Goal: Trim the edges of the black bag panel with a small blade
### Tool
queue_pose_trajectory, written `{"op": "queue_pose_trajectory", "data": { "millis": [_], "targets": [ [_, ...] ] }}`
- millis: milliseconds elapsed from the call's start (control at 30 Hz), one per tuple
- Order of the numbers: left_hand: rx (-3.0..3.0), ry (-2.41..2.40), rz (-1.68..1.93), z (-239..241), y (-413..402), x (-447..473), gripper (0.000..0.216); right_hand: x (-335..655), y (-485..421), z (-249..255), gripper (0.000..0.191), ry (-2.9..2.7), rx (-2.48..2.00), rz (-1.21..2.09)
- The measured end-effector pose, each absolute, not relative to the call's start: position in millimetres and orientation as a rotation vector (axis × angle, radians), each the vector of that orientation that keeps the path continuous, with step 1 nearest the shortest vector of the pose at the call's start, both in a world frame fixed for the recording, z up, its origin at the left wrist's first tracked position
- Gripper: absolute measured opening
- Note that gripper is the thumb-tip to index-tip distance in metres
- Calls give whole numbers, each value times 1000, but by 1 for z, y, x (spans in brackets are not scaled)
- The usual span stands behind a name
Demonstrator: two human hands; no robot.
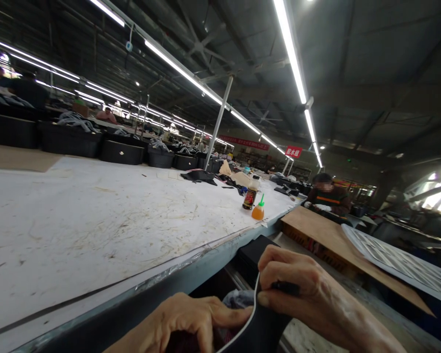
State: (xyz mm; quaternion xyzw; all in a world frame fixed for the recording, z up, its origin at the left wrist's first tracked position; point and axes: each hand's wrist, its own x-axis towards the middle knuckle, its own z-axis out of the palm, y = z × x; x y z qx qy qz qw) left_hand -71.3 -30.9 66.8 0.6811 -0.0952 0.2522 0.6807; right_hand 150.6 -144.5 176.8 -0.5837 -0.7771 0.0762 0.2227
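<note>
At the bottom of the head view, below the table's front edge, my left hand and my right hand both grip a black piece of material with a white edge. My right thumb and fingers pinch its upper edge. My left hand presses on it from the left, fingers curled. A bit of grey-blue cloth shows between my hands. Most of the piece is hidden under my hands.
A long white scuffed work table runs away from me. On it stand a dark bottle, a small orange bottle with a green tip and black pieces. Black bins line the far side. A seated person works at the right near cardboard.
</note>
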Motion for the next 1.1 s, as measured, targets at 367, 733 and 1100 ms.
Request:
{"op": "queue_pose_trajectory", "data": {
  "millis": [367,733,1100],
  "targets": [
    [1322,-29,511,54,-27,-72,10,156,-135,166,18,-2079,-1636,212],
    [1325,191,452,70,-32,-52,51,152,-130,163,22,-2114,-1885,68],
    [1720,461,694,59,-38,-31,30,152,-122,153,19,-2128,-1924,116]
  ]
}}
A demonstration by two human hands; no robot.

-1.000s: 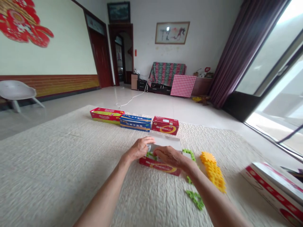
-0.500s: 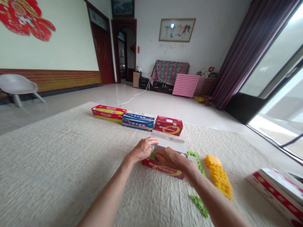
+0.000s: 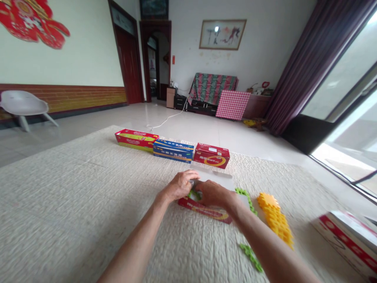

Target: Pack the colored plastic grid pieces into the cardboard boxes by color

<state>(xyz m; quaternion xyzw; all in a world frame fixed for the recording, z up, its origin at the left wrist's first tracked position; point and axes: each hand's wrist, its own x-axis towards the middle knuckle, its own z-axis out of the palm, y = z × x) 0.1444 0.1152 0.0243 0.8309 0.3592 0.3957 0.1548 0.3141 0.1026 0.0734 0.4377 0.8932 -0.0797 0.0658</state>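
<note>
An open red cardboard box (image 3: 206,212) lies on the carpet in front of me, its pale lid flap (image 3: 216,177) folded back on the far side. At the box's left end is my left hand (image 3: 179,185), fingers curled beside a small greyish round item (image 3: 191,182). My right hand (image 3: 212,193) reaches in from the right with its fingers bent down inside the box, the tips hidden. Green plastic lattice pieces (image 3: 194,195) show in the box between the hands. What either hand grips is too small or covered to make out.
Beyond stand a red-and-green box (image 3: 137,140), a blue box (image 3: 173,151) and a red box (image 3: 211,156). Right of my arm lie yellow interlocking pieces (image 3: 275,220) and green pieces (image 3: 250,257). A white-and-red box (image 3: 347,239) sits at the far right.
My right hand has shifted slightly within the box, and its fingers now sit closer to the greyish round item. The left hand stays at the box's left end. The view has turned a little.
</note>
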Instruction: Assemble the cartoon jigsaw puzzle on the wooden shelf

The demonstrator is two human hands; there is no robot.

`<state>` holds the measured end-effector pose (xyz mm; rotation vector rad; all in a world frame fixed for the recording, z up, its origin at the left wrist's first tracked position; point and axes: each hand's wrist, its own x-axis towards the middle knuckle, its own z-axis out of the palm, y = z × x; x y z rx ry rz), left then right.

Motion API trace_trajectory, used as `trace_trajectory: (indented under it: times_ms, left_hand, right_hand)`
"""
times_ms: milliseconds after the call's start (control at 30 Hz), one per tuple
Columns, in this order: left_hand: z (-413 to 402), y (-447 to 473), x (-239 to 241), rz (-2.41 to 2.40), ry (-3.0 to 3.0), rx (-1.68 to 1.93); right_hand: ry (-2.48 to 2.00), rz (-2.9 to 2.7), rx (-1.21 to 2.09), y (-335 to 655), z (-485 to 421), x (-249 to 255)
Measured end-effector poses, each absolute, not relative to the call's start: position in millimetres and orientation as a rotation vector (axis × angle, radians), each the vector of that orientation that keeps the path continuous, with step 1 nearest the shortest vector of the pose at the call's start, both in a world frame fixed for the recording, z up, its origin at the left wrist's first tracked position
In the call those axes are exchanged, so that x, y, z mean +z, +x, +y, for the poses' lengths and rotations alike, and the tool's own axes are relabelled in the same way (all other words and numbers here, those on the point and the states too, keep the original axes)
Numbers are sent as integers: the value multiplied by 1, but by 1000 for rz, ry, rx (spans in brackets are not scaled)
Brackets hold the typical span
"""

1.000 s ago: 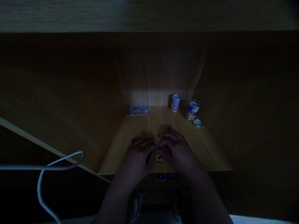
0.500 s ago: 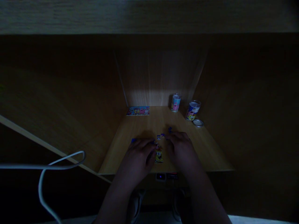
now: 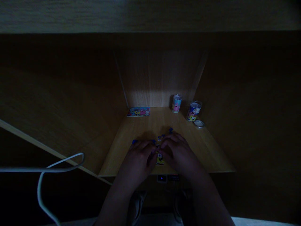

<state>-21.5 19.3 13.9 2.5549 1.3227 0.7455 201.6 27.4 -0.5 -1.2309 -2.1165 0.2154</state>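
Note:
Small printed jigsaw pieces lie on the wooden shelf board. My left hand (image 3: pixel 141 157) rests over a blue-edged joined part (image 3: pixel 150 141) of the jigsaw, mostly covering it, with its index finger and thumb closed at a puzzle piece. From the right, my right hand (image 3: pixel 178 152) reaches in, its thumb and index finger pinched close to the left fingertips; what sits between them is too dark and small to make out. Just below the fingertips shows a yellow cartoon-face section (image 3: pixel 160 158). A loose dark blue piece (image 3: pixel 171 129) lies beyond my right hand.
A picture card (image 3: pixel 138 111) lies at the back left. Two printed cans, a light blue one (image 3: pixel 176 104) and a darker one (image 3: pixel 193 111), stand at the back right beside a round lid (image 3: pixel 199 124). A white cable (image 3: pixel 41 188) loops at the left. Side panels flank the dim board.
My right hand has moved left and slightly toward me, from the loose pieces to the left fingertips. My left hand stays nearly in place.

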Motion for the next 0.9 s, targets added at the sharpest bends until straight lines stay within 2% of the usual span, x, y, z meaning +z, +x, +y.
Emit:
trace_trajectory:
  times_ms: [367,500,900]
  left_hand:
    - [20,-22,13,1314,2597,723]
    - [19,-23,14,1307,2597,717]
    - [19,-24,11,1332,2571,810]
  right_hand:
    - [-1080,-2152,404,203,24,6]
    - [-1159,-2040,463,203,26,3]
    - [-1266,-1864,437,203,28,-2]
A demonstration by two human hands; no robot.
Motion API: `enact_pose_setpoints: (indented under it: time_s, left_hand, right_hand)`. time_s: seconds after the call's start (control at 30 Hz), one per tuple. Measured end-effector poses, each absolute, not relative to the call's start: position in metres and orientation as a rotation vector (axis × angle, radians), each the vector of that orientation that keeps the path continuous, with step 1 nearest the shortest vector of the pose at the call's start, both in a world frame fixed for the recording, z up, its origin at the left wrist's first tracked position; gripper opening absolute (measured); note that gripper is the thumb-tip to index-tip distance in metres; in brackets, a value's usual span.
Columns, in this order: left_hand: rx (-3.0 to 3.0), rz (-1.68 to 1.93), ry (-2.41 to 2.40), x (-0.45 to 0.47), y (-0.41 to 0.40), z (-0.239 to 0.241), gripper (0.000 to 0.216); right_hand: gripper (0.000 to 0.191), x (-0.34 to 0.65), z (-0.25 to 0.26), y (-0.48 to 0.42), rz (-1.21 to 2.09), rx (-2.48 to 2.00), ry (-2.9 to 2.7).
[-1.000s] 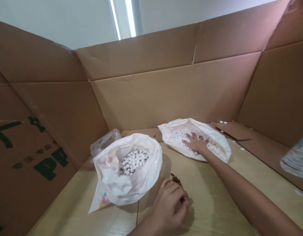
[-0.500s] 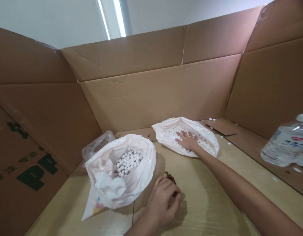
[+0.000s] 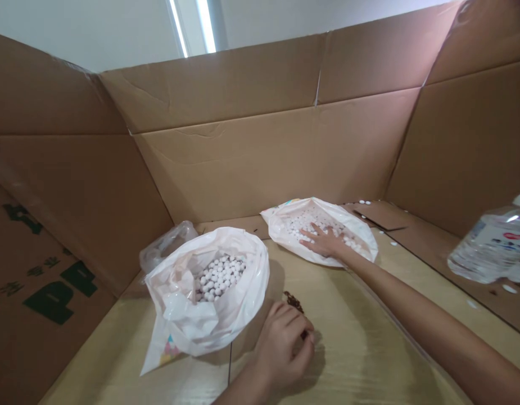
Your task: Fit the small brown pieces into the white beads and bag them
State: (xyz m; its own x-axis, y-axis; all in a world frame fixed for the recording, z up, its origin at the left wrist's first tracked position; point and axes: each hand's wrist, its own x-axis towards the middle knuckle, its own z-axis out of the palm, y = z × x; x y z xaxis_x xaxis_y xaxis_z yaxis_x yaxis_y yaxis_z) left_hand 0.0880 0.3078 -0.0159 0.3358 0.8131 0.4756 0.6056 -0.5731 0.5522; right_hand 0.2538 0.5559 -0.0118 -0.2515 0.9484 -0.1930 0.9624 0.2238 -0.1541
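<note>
In the lower middle, my left hand (image 3: 284, 341) is curled over the tabletop, its fingers wrapped round a small dark brown, knobbly thing (image 3: 294, 302). Part of that thing sticks out past the knuckles; the rest is hidden in the hand. My right hand (image 3: 325, 242) reaches forward with fingers spread, lying on many small white pieces (image 3: 302, 221) inside the right white plastic bag (image 3: 363, 229). Beside my left hand stands the left white plastic bag (image 3: 192, 323), its mouth wide and white balls (image 3: 221, 277) inside.
Tall cardboard walls (image 3: 243, 163) enclose the wooden tabletop (image 3: 348, 337) at the back and sides. A clear plastic bottle (image 3: 491, 244) lies tilted at the right. Behind the left bag is a clear plastic bag (image 3: 167, 243). Several white bits and a cardboard flap (image 3: 378, 216) lie at back right.
My right hand has shifted slightly over the white pieces, its fingers more spread. My left hand stays closed round the brown thing, nearly still. The view has tilted a little.
</note>
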Motion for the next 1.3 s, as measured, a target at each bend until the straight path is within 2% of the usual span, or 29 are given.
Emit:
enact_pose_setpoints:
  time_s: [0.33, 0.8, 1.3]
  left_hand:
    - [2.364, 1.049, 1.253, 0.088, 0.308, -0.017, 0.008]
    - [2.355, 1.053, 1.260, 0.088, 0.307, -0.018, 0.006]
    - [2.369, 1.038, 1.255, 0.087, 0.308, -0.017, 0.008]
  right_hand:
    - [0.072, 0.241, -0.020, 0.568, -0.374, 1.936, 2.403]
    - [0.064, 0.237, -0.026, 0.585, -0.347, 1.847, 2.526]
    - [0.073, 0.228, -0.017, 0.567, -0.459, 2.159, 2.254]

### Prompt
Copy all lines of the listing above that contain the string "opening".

### Response to this exercise
- Gripper: absolute measured opening
Motion API: `enact_pose_setpoints: (indented under it: time_s, left_hand, right_hand)`. time_s: seconds after the call's start (control at 30 Hz), one per tuple. Measured end-effector poses, each absolute, not relative to the call's start: position in metres and orientation as a rotation vector (axis × angle, radians), each the vector of that orientation that keeps the path continuous, with step 1 nearest the shortest vector of the pose at the call's start, both in a world frame fixed for the recording, z up, its origin at the left wrist's first tracked position; gripper opening absolute (measured); note that gripper is the thumb-tip to index-tip distance in metres; in brackets, a value's usual span.

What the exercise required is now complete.